• _Your instructions_: Whenever the word "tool" turns up in a line below, that line should be copied.

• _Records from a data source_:

BEGIN

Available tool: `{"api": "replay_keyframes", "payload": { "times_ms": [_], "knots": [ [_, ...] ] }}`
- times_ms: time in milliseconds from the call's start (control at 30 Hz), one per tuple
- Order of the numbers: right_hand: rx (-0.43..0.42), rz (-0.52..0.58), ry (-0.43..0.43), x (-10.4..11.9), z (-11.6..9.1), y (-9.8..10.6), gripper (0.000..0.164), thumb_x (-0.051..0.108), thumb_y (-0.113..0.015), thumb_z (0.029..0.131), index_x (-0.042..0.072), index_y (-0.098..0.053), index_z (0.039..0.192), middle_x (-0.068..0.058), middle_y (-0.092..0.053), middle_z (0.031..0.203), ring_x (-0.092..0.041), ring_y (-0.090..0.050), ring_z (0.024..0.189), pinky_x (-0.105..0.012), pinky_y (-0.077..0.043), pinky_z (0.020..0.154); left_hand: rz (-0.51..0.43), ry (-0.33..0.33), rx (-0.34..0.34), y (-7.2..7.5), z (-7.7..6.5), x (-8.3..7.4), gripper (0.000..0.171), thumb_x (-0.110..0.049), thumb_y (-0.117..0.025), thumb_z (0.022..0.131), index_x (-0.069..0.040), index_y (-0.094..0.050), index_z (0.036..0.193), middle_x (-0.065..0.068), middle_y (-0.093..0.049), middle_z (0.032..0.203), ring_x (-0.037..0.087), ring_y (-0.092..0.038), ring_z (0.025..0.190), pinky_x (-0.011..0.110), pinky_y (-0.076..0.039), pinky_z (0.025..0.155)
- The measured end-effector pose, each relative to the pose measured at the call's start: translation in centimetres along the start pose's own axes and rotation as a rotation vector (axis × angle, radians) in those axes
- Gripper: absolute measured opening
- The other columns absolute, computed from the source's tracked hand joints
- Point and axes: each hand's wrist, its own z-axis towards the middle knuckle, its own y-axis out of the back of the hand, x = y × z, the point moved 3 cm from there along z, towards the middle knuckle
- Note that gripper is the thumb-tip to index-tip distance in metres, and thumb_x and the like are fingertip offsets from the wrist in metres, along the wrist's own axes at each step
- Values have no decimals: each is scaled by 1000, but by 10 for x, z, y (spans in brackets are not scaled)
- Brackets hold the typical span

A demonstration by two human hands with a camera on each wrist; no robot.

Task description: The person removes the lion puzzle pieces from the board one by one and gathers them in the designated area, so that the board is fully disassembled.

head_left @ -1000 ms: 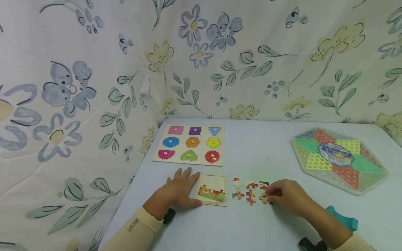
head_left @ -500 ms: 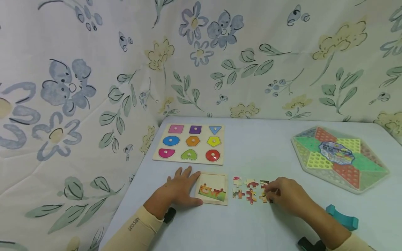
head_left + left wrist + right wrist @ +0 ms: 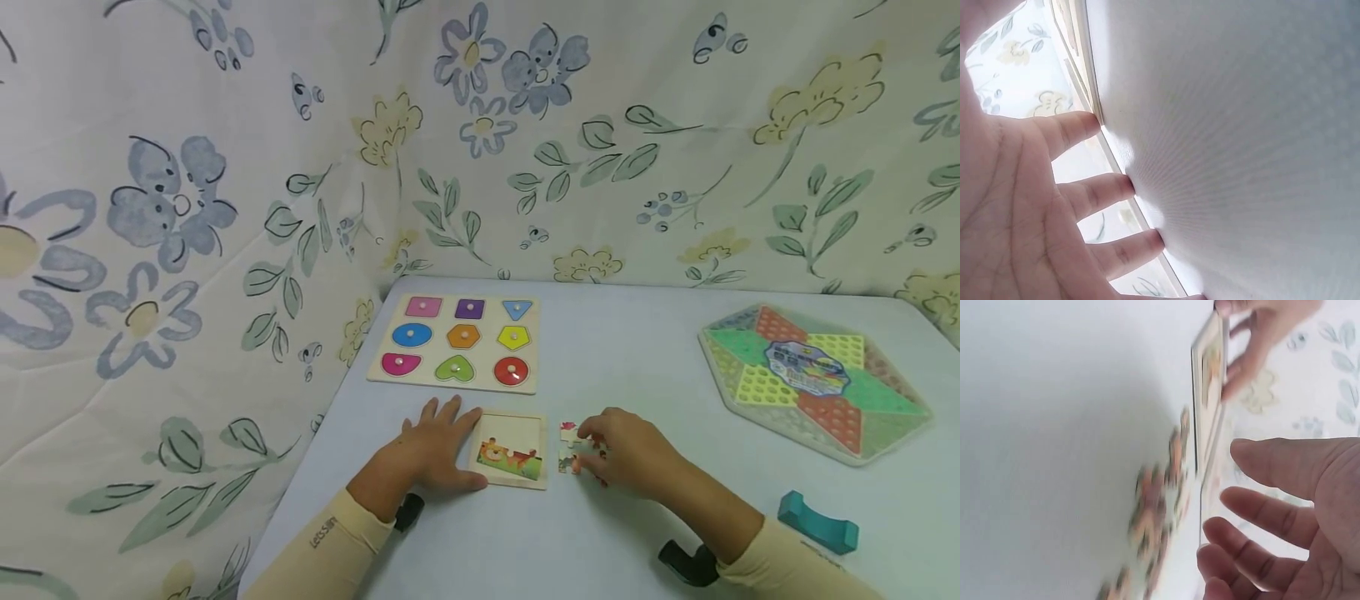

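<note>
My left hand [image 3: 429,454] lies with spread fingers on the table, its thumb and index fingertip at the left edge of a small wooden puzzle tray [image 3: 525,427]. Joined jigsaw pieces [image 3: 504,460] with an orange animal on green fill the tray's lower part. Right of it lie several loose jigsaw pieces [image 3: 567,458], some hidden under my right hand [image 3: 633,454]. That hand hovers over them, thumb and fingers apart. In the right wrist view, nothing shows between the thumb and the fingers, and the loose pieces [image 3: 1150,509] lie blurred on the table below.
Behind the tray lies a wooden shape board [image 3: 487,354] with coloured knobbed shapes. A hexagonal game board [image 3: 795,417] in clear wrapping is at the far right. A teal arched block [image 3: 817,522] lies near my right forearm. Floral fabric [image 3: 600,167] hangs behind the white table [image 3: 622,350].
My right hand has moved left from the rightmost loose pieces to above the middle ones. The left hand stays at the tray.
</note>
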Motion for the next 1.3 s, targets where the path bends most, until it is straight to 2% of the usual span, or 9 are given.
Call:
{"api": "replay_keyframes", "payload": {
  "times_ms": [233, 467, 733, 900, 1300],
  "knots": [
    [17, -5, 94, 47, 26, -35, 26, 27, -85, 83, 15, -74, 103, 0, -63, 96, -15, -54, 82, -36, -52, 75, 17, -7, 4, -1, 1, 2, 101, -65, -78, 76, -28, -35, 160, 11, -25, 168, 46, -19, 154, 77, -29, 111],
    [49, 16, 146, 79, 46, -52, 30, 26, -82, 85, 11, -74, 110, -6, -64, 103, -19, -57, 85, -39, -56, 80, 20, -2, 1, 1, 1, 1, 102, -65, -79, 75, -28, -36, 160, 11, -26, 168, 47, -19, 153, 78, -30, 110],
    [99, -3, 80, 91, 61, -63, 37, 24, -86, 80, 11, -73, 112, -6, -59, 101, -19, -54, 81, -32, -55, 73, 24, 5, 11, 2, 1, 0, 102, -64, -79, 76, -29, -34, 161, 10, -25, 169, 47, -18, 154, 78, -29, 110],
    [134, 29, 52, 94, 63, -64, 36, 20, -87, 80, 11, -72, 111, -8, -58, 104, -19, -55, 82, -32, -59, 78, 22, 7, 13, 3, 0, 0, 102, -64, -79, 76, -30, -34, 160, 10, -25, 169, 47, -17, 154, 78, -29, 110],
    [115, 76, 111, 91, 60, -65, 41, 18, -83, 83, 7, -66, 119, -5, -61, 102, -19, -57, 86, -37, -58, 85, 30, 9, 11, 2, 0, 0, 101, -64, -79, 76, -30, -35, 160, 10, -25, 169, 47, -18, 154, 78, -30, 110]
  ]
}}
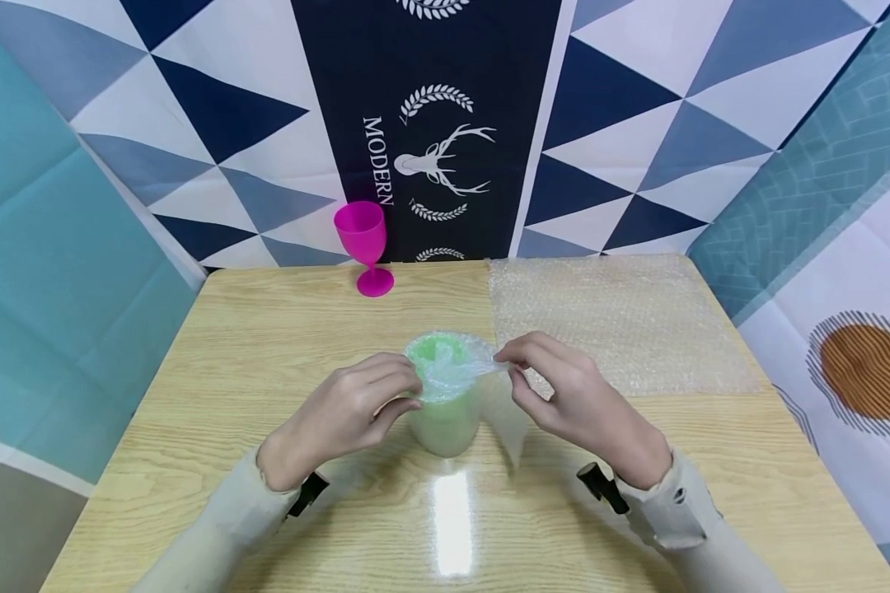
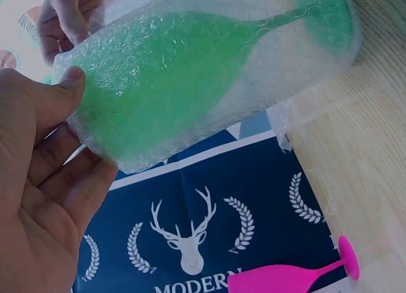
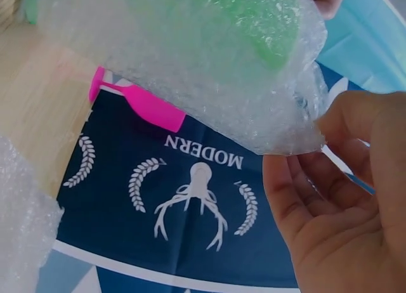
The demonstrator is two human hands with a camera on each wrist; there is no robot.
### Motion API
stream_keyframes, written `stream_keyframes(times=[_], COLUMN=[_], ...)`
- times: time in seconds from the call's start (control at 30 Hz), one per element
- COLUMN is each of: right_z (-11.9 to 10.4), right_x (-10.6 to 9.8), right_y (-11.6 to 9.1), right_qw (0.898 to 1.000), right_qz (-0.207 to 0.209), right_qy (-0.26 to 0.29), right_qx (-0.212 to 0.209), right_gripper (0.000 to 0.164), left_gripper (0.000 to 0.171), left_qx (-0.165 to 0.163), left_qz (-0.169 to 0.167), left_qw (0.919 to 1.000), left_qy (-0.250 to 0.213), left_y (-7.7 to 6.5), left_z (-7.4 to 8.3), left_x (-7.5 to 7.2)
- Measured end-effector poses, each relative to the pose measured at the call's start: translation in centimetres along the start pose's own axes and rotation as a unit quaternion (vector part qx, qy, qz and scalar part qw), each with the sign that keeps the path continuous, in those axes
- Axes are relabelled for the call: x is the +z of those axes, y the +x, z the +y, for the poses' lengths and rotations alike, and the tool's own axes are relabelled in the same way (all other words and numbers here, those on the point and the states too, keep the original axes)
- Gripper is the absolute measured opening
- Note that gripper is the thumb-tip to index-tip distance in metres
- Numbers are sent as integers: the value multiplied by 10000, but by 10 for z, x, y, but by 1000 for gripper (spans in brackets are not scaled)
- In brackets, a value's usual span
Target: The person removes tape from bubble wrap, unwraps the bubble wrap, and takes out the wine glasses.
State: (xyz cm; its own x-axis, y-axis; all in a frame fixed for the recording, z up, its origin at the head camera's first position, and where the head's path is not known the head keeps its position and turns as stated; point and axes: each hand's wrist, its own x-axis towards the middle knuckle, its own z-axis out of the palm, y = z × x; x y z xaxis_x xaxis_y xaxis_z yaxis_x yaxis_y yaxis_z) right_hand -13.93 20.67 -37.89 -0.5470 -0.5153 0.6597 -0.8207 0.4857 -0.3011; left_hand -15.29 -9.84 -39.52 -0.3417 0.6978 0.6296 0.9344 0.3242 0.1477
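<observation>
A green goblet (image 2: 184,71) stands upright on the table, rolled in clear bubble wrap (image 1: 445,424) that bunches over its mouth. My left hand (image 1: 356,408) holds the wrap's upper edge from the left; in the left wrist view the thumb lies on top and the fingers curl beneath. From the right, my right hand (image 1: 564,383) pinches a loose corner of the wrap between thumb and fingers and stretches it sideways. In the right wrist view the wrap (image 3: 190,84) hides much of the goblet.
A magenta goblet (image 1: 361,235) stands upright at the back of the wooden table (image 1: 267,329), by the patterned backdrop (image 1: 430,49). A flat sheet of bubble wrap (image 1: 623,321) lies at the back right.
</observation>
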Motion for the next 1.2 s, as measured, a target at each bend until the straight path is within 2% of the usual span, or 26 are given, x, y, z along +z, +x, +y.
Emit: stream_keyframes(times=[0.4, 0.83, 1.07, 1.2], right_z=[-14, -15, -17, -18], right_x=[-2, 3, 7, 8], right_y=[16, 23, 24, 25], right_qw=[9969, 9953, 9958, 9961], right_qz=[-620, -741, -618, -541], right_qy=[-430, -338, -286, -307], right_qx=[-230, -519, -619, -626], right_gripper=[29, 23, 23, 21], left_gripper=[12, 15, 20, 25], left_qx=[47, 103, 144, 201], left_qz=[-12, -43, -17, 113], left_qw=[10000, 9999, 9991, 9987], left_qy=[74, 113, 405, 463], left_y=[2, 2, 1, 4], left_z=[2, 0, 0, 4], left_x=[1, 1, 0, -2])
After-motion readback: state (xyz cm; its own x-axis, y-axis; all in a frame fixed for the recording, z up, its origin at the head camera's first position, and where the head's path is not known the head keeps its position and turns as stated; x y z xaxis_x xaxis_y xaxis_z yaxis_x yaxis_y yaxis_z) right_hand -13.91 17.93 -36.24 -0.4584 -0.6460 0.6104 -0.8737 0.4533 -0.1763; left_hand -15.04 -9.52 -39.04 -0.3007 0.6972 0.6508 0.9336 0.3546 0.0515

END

• _Task output_:
Available tool: `{"api": "replay_keyframes", "payload": { "times_ms": [_], "knots": [ [_, ...] ] }}`
- Axes are relabelled for the call: x is the +z of those axes, y the +x, z the +y, for the poses' lengths and rotations alike, and the tool's own axes are relabelled in the same way (all other words and numbers here, those on the point and the states too, keep the original axes)

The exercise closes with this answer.